Si alguien me pregunta qué dolor destrozó mi corazón, no dudaré en recordar ese fatídico día, el día en que mi boda fue anulada hace apenas tres días.
Desapareció sin dar ninguna razón, sin un último abrazo, sin una despedida cariñosa. Dejó solo un papel con unas líneas escritas:
“Lo siento, pero no puedo casarme contigo”.
Todavía recuerdo esa noche con mucha claridad. Me senté en el suelo, raspándome las uñas hasta que sangraron, llorando, y no podía creer la verdad. Mi madre, Shanta Devi, estaba tan avergonzada que no se atrevió a salir de ese callejón en Jaipur. Mi padre, Raghunath, estaba tan furioso que juró: «Si lo vuelvo a ver, lo golpearé hasta que se libere de su odio hacia los demás».
Yo también lo odiaba. Ella lo odiaba por traicionarme, la odiaba durante cuatro años de mi juventud y por robarme mi confianza.
Después de este incidente, me fui de casa, me trasladaron a Delhi y cambié mi número de teléfono. Juré borrarlo de mi vida.
Tres años después.
Una fría tarde de octubre, sonó el timbre. Abrí la puerta y se me paró el corazón. Él estaba allí: delgado, viejo, pero aún el mismo rostro familiar del que me había enamorado.
“Solo pedí comida y me fui. Su voz era grave, como la de un extraño”, dijo.
No lloré ni grité. Me hice a un lado en silencio y lo dejé entrar. Tres años bastaron para convertirme en una mujer tranquila; ya no era una niña con la que pelear ni culpar.
Preparé arroz. Una comida sencilla de dal, roti y algunas verduras. Nos sentamos uno frente al otro como viejos amigos. Ella comió muy poco, y yo recogía la comida en silencio y hacía de anfitrión.
Mi madre entró, atónita por un momento, pero al verme callada, no dijo nada.
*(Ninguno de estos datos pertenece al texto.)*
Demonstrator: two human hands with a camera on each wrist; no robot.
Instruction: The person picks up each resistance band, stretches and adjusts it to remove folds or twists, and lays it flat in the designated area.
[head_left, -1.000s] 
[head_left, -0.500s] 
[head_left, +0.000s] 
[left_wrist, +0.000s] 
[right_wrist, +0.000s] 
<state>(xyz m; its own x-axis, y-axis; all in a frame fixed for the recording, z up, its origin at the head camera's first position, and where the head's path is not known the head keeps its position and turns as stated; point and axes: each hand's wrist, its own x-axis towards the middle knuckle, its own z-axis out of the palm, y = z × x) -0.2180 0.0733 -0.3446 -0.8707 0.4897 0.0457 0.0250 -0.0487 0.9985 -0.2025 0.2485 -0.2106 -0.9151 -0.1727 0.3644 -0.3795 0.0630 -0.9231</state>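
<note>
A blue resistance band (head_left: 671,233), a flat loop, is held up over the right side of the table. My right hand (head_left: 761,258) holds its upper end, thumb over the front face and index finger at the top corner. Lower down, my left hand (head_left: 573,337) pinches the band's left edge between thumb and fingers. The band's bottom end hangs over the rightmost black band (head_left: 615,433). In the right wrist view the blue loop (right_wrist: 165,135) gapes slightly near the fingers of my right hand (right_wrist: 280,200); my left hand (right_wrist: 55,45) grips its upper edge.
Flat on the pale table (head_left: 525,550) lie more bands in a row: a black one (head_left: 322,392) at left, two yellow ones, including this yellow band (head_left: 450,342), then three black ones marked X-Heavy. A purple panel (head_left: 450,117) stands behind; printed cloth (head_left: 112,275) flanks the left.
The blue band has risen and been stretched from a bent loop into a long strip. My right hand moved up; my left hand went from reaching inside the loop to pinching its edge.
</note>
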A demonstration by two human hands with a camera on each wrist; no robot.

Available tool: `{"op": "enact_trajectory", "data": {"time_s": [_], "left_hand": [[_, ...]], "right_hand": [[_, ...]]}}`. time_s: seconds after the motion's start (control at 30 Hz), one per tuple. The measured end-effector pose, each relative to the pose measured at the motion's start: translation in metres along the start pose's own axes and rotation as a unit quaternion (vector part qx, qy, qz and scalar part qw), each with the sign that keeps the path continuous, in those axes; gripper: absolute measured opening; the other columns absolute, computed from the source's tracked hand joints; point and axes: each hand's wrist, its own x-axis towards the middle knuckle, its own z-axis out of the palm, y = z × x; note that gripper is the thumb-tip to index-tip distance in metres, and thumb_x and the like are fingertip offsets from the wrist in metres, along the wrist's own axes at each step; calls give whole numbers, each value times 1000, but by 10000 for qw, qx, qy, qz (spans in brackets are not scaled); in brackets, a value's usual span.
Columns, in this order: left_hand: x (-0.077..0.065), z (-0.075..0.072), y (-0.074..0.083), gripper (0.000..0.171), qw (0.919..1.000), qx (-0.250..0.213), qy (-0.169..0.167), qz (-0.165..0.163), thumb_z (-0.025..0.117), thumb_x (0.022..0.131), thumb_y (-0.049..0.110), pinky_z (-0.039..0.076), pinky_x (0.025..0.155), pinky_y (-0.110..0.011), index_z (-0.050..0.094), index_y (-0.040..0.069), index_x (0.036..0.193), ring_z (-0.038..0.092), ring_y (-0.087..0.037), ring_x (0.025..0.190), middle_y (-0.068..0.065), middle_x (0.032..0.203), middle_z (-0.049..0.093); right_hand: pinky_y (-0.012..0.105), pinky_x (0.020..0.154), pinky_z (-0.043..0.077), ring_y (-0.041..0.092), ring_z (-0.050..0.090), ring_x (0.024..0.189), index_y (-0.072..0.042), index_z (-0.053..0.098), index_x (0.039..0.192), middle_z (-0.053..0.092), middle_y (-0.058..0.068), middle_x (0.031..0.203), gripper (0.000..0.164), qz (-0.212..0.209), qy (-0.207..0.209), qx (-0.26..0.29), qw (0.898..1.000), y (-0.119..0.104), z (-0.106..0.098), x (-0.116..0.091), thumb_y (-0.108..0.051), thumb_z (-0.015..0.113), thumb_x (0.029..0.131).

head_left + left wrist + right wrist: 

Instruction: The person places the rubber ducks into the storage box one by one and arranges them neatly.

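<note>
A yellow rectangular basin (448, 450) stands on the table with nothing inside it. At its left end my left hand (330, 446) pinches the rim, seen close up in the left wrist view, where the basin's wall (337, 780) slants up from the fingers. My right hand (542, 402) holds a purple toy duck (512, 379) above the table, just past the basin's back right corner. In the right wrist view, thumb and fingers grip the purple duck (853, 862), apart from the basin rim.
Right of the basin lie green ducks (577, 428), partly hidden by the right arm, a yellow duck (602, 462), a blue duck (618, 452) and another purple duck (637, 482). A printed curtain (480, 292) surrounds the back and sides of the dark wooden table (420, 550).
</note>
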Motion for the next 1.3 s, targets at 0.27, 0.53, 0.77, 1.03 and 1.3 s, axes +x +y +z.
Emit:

Durante toda la comida, nadie mencionó el pasado.
Cuando terminó de comer, de repente sacó un fajo de papeles de su bolsillo y lo colocó sobre la mesa:
“Este apartamento está a tu nombre a partir de ahora”. Este es un documento de transferencia. No aceptaré nada a cambio.
Me quedé atónita. Antes de que mi madre pudiera decir nada, continuó:
Tras la anulación del matrimonio, no desaparecí. Me retiré. El apartamento que alquilabas en el sur de Delhi lo compré yo mismo y se lo di a otra persona. Me quedé con la renta mensual que me enviabas, y ni siquiera la toqué. Ahora te devuelvo el apartamento y la cuenta de ahorros.
Me quedé atónito. Mis padres también guardaron silencio.
Inclinó la cabeza y su voz se quebró:
Lo siento, tío. Ese año descubrí que tenía una enfermedad genética… Una enfermedad que mis hijos también pueden tener. Entré en pánico, no sabía cómo afrontarla, así que cancelé la boda. Perdóname por lastimar a Ananya.
Me duele el corazón. Resulta que durante los últimos tres años había odiado a alguien que me había amado de una forma que ni siquiera esperaba. Decidió desaparecer para que yo no tuviera que soportar ese miedo y esa enfermedad.
Poco después se fue.
Mi madre se quedó allí atónita un buen rato, y luego suspiró:
«Quizás me equivoqué con solo mirarlo. Hay quienes deciden tener un amor que otros jamás podrán comprender».
Todavía vivo en ese apartamento. Cada mañana limpio el patio, riego las plantas y le doy las gracias en silencio. Me di cuenta de que hay amores que no hacen ruido, que no se toman de la mano, que no caminan juntos… Pero siguen presentes, silenciosos como una lámpara de aceite en la calle; no rápido, pero siempre rápido, para que no nos perdamos.
Le escribí varias veces. Después de tres llamadas sin respuesta, me quedé mirando la pantalla, pensando:
Si lo hubiera dicho claramente ese día ¿nuestras vidas habrían sido diferentes?